I didn't go far. I skipped the coffee and walked over to a small park and sat on a bench. It was a beautiful day outside the sun was shining but I couldn't feel the warmth come over my skin. On any other day I would have wanted to soak it in but this day the sun's warmth was clouded by my heart ache. On a perfectly sunny day I felt likeI was standing in the middle of a hurricane.

The park seemed quiet and I could hear nothing my own sobbing flooding the air. Then without warning I just began screaming. I shocked myself with the action. It was almost like an out of body experience. I had my hands raised in the air and I was looking up at the clear blue sky and my words were loud and they were angry. I was speaking to God, "WHY ARE YOU DOING THIS TO ME? WHY? WHY? WHERE ARE YOU IN THIS? HOW COME YOU EVEN BROUGHT HIM TO ME? I CAN'T DO THIS ANYMORE!!! MAKE THEM MAKE A DECISION ON THIS I DON'T EVEN CARE WHAT IT IS! DO YOU HEAR ME I DON'T CARE!"
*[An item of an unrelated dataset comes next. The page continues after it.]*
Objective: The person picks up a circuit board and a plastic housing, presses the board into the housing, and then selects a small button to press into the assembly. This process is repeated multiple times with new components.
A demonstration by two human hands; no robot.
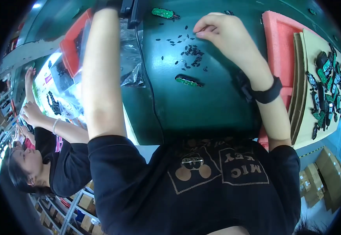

With those words my tears finally stopped and I no longer felt the pain in my chest. It was like God had taken it so I could deal with life again. The fear was replaced with shock. Did I really just say...I didn't care? How could I say that! Is that how I really felt? I was slowly lowering my arms and as I looked at my own hands the thoughts began to bring me back to reality. I began to wonder how I even got to the park I didn't remember the walk over. As I came back to reality I noticed there were people in the park. Two ladies my age sat at a table staring in my direction, one smiled and raised her hand as if to say hello, while the other had tears in her eyes. I raised my hand back and then out of shear embarrassment I turned to go back to the clinic.